The Sundering Flood is a fantasy novel by British writer William Morris, perhaps the first modern fantasy writer to unite an imaginary world with the element of the supernatural, and thus the precursor of much of present-day fantasy literature. The Sundering Flood was Morris' last work of fiction, completed only in rough draft, with the ending dictated from his deathbed. It was edited posthumously by his daughter May into finished form for publication and published in 1897.

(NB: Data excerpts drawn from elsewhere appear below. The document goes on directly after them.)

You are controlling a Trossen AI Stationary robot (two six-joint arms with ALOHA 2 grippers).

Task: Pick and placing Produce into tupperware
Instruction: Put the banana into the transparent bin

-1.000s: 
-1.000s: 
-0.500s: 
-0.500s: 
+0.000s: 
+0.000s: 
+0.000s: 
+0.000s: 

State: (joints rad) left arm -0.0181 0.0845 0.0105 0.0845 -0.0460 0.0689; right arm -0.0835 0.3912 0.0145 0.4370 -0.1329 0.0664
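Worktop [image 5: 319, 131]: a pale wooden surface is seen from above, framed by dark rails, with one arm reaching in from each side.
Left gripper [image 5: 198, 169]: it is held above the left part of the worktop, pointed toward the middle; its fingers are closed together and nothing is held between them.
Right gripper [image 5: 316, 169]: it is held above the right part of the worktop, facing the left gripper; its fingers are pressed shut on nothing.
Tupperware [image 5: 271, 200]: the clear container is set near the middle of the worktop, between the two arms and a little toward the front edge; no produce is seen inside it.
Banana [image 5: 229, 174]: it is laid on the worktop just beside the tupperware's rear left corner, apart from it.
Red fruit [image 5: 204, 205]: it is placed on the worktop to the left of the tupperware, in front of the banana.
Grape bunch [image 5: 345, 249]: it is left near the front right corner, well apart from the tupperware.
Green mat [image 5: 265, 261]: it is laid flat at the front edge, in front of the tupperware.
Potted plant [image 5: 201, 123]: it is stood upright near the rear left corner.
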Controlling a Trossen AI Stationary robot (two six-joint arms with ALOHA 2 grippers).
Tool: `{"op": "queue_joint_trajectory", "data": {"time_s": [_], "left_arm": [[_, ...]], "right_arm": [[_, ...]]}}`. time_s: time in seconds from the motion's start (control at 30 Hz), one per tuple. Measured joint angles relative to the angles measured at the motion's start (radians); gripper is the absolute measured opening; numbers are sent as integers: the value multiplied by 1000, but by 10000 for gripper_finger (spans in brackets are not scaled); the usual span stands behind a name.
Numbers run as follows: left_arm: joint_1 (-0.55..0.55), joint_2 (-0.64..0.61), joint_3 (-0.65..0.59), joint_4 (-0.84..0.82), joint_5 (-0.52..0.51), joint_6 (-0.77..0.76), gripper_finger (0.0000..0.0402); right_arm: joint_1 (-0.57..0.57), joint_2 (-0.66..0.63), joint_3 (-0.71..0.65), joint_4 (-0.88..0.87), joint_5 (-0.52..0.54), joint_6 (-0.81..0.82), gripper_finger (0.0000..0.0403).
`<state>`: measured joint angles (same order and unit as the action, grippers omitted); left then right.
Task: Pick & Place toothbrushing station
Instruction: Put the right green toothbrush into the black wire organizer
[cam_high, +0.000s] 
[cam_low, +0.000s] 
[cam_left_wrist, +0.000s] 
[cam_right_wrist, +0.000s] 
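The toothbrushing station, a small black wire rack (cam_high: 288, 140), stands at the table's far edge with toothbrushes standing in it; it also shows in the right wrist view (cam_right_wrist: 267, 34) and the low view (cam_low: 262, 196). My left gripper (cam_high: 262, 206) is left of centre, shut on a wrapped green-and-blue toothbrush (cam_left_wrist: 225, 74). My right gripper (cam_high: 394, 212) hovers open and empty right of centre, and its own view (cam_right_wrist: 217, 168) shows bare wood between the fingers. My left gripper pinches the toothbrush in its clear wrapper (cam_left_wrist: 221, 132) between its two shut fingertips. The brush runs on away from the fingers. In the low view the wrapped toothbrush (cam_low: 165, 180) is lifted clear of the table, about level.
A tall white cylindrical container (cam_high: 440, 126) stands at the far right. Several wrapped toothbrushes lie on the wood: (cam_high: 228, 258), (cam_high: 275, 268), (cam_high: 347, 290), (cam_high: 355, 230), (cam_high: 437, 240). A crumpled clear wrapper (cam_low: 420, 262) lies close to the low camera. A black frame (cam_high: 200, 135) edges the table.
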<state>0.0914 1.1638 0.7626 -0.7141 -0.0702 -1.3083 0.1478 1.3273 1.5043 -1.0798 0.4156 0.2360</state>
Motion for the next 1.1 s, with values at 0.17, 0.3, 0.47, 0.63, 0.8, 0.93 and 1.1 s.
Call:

Morris considered his fantasies a revival of the medieval tradition of chivalrous romances, and was accordingly willing to use archaic-sounding language. However, in editor and critic Lin Carter's estimation, "Morris' imitation of medieval prose was not overdone: clarity and simplicity and a certain haunting and lyrical music makes it very readable."

==Plot summary==
Osberne Wulfgrimsson and Elfhild are lovers who live on opposite sides of the Sundering Flood, an immense river, which they cannot cross. When Elfhild disappears during an invasion by the Red Skinners, the heartbroken Osberne takes up his magical sword Board-cleaver and joins the army of Sir Godrick of Longshaw, in whose service he helps dethrone the tyrannical king and plutocracy of merchants ruling the city at the mouth of the river. Afterwards he locates Elfhild, who had fled with a relative, a wise woman skilled in the magical arts, and taken refuge in the Wood Masterless. Elfhild tells Osberne of their adventures en route to safety. Afterwards they return together to Wethermel, Osberne's home, and all ends happily.

==History and influence==
The novel was first published posthumously in hardcover by Morris' Kelmscott Press in 1897. Its importance in the history of fantasy literature was recognized by its republication by Ballantine Books as the fifty-seventh volume of the celebrated Ballantine Adult Fantasy series in May, 1973. The Ballantine edition includes an introduction by Lin Carter.

The book appears to be the first fantasy novel to include what has become conventional in the genre, a fantasy map that defines a wholly imagined world.

In 2025 a tabletop roleplaying game, "In the land of the sundering flood" was launched on kickstarter by British games publisher Mammoth Miniatures. The game takes its title and setting from the sundering flood as well as Morris' other fantasy writings.